**PROBLEM**.
Set all of the entries down again precisely as they are written.

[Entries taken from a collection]

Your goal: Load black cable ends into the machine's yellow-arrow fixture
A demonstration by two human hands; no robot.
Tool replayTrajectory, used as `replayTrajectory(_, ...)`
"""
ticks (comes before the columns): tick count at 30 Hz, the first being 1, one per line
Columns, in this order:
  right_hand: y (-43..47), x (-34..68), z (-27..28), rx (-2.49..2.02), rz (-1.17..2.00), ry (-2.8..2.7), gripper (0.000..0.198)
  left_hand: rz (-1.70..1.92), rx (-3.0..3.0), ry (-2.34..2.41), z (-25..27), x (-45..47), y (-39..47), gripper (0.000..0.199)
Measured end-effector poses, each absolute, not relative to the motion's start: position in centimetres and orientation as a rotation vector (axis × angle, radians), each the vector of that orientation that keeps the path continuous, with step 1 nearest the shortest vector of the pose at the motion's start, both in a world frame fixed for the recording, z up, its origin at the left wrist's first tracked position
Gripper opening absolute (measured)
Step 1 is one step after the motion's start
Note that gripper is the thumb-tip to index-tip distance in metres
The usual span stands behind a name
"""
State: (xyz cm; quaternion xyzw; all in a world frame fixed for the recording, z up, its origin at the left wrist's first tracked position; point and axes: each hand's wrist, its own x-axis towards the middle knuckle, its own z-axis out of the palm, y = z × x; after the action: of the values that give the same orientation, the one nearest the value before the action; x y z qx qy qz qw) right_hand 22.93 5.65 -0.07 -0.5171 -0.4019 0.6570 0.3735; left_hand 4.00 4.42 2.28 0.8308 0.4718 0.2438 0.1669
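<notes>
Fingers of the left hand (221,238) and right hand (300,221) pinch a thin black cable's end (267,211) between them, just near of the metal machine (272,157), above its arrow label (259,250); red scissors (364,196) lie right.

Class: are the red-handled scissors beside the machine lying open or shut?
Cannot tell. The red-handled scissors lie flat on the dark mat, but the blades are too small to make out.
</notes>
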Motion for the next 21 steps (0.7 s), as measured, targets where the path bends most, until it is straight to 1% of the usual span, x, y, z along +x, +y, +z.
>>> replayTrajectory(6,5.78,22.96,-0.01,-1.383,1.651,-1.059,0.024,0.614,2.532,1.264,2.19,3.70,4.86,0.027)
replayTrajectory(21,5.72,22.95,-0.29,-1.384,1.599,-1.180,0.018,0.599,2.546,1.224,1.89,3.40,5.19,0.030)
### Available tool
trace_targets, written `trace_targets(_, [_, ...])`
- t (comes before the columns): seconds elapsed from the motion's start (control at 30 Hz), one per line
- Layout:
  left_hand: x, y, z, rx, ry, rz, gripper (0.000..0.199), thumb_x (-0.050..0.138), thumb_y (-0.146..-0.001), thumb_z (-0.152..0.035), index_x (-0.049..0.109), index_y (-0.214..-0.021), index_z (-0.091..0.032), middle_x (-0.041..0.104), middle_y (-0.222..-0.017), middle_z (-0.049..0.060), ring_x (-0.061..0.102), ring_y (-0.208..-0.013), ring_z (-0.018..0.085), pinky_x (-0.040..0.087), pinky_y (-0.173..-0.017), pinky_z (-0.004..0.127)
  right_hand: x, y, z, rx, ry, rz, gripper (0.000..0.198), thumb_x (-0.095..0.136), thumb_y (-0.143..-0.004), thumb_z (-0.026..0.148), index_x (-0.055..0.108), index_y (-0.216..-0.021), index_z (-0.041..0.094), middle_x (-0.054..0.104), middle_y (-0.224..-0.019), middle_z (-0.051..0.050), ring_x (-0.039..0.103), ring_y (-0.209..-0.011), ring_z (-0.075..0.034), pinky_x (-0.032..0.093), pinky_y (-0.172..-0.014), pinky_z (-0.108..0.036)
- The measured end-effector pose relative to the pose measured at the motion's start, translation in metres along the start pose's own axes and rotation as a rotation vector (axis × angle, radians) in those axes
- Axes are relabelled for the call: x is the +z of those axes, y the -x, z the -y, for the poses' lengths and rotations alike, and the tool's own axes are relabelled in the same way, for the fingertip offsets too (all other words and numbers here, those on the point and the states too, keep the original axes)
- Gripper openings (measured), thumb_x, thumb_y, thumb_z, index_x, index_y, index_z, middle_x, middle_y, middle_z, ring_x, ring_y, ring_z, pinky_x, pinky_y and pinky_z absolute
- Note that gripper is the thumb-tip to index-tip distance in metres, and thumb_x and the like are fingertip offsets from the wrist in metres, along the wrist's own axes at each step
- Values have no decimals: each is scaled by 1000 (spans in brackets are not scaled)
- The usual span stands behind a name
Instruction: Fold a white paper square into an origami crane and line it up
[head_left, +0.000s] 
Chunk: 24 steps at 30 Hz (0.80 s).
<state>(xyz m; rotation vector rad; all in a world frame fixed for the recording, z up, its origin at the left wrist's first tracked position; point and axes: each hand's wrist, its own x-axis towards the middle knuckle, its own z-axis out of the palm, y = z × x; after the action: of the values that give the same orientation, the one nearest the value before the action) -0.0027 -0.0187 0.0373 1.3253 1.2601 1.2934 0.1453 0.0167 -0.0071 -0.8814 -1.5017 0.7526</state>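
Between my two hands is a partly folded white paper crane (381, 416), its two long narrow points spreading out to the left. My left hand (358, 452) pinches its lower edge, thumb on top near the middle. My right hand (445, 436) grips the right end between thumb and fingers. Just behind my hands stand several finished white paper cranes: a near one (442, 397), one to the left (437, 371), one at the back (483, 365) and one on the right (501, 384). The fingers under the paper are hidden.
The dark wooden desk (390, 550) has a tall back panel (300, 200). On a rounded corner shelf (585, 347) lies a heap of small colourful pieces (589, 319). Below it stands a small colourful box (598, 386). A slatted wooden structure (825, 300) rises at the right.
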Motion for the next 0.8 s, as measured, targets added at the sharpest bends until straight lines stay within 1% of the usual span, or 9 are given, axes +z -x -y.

**TASK SOLUTION**.
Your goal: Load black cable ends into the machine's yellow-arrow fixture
A demonstration by two human hands; no robot.
Tool replayTrajectory, used as `replayTrajectory(_, ...)`
"""
ticks (comes before the columns): tick count at 30 Hz, the first being 1, one per line
Columns, in this order:
  right_hand: y (-43..47), x (-34..68), z (-27..28), rx (-2.49..2.02), rz (-1.17..2.00), ry (-2.8..2.7), gripper (0.000..0.198)
  left_hand: rz (-1.70..1.92), rx (-3.0..3.0), ry (-2.34..2.41), z (-25..27), x (-45..47), y (-39..47), gripper (0.000..0.199)
Measured end-effector poses, each absolute, not relative to the motion's start: position in centimetres and orientation as a rotation vector (axis × angle, radians), each the vector of that orientation that keeps the path continuous, with step 1 nearest the shortest vector of the pose at the motion's start, both in a world frame fixed for the recording, z up, its origin at the left wrist's first tracked position
Gripper opening absolute (measured)
Step 1 is one step after the motion's start
Note that gripper is the thumb-tip to index-tip distance in metres
The usual span stands behind a name
"""
State: (xyz cm; quaternion xyzw; all in a world frame fixed for the recording, z up, its origin at the left wrist's first tracked position; point and axes: each hand's wrist, its own x-axis towards the middle knuckle, its own z-axis out of the palm, y = z × x; after the action: of the values that give the same orientation, the one nearest the value before the action; x y z qx qy qz qw) right_hand 22.93 5.65 -0.07 -0.5171 -0.4019 0.6570 0.3735; left_hand 4.00 4.42 2.28 0.8308 0.4718 0.2438 0.1669
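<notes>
Fingers of the left hand (221,238) and right hand (300,221) pinch a thin black cable's end (267,211) between them, just near of the metal machine (272,157), above its arrow label (259,250); red scissors (364,196) lie right.

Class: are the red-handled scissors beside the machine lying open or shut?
Cannot tell. The red-handled scissors lie flat on the dark mat, but the blades are too small to make out.
</notes>
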Motion for the next 21 steps (0.7 s), as measured, targets where the path bends most, until it is straight to 1% of the usual span, x, y, z along +x, +y, +z.
>>> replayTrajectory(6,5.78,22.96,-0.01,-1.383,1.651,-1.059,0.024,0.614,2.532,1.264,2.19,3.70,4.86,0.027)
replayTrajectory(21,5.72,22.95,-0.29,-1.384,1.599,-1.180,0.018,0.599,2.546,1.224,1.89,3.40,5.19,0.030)
### Available tool
trace_targets, written `trace_targets(_, [_, ...])`
- t (comes before the columns): seconds elapsed from the motion's start (control at 30 Hz), one per line
- Layout:
  left_hand: x, y, z, rx, ry, rz, gripper (0.000..0.199), thumb_x (-0.050..0.138), thumb_y (-0.146..-0.001), thumb_z (-0.152..0.035), index_x (-0.049..0.109), index_y (-0.214..-0.021), index_z (-0.091..0.032), middle_x (-0.041..0.104), middle_y (-0.222..-0.017), middle_z (-0.049..0.060), ring_x (-0.061..0.102), ring_y (-0.208..-0.013), ring_z (-0.018..0.085), pinky_x (-0.040..0.087), pinky_y (-0.173..-0.017), pinky_z (-0.004..0.127)
  right_hand: x, y, z, rx, ry, rz, gripper (0.000..0.198), thumb_x (-0.095..0.136), thumb_y (-0.143..-0.004), thumb_z (-0.026..0.148), index_x (-0.055..0.108), index_y (-0.216..-0.021), index_z (-0.041..0.094), middle_x (-0.054..0.104), middle_y (-0.224..-0.019), middle_z (-0.051..0.050), ring_x (-0.039..0.103), ring_y (-0.209..-0.011), ring_z (-0.075..0.034), pinky_x (-0.032..0.093), pinky_y (-0.172..-0.014), pinky_z (-0.108..0.036)
- The measured end-effector pose relative to the pose measured at the motion's start, translation in metres along the start pose's own axes and rotation as a rotation vector (axis × angle, radians) in those axes
- Axes are relabelled for the call: x is the +z of those axes, y the -x, z the -y, for the poses' lengths and rotations alike, and the tool's own axes are relabelled in the same way, for the fingertip offsets too (all other words and numbers here, those on the point and the states too, keep the original axes)
- Gripper openings (measured), thumb_x, thumb_y, thumb_z, index_x, index_y, index_z, middle_x, middle_y, middle_z, ring_x, ring_y, ring_z, pinky_x, pinky_y and pinky_z absolute
- Note that gripper is the thumb-tip to index-tip distance in metres, and thumb_x and the like are fingertip offsets from the wrist in metres, along the wrist's own axes at each step
- Values have no decimals: each is scaled by 1000 (spans in brackets are not scaled)
- The usual span stands behind a name
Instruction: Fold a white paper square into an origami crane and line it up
[head_left, +0.000s] 
Chunk: 24 steps at 30 Hz (0.80 s).
<state>(xyz m; rotation vector rad; all in a world frame fixed for the recording, z up, its origin at the left wrist's first tracked position; point and axes: each hand's wrist, its own x-axis towards the middle knuckle, its own z-axis out of the palm, y = z × x; after the action: of the values that give the same orientation, the one nearest the value before the action) -0.0027 -0.0187 0.0373 1.3253 1.2601 1.2934 0.1453 0.0167 -0.0071 -0.8814 -1.5017 0.7526</state>
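Between my two hands is a partly folded white paper crane (381, 416), its two long narrow points spreading out to the left. My left hand (358, 452) pinches its lower edge, thumb on top near the middle. My right hand (445, 436) grips the right end between thumb and fingers. Just behind my hands stand several finished white paper cranes: a near one (442, 397), one to the left (437, 371), one at the back (483, 365) and one on the right (501, 384). The fingers under the paper are hidden.
The dark wooden desk (390, 550) has a tall back panel (300, 200). On a rounded corner shelf (585, 347) lies a heap of small colourful pieces (589, 319). Below it stands a small colourful box (598, 386). A slatted wooden structure (825, 300) rises at the right.
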Motion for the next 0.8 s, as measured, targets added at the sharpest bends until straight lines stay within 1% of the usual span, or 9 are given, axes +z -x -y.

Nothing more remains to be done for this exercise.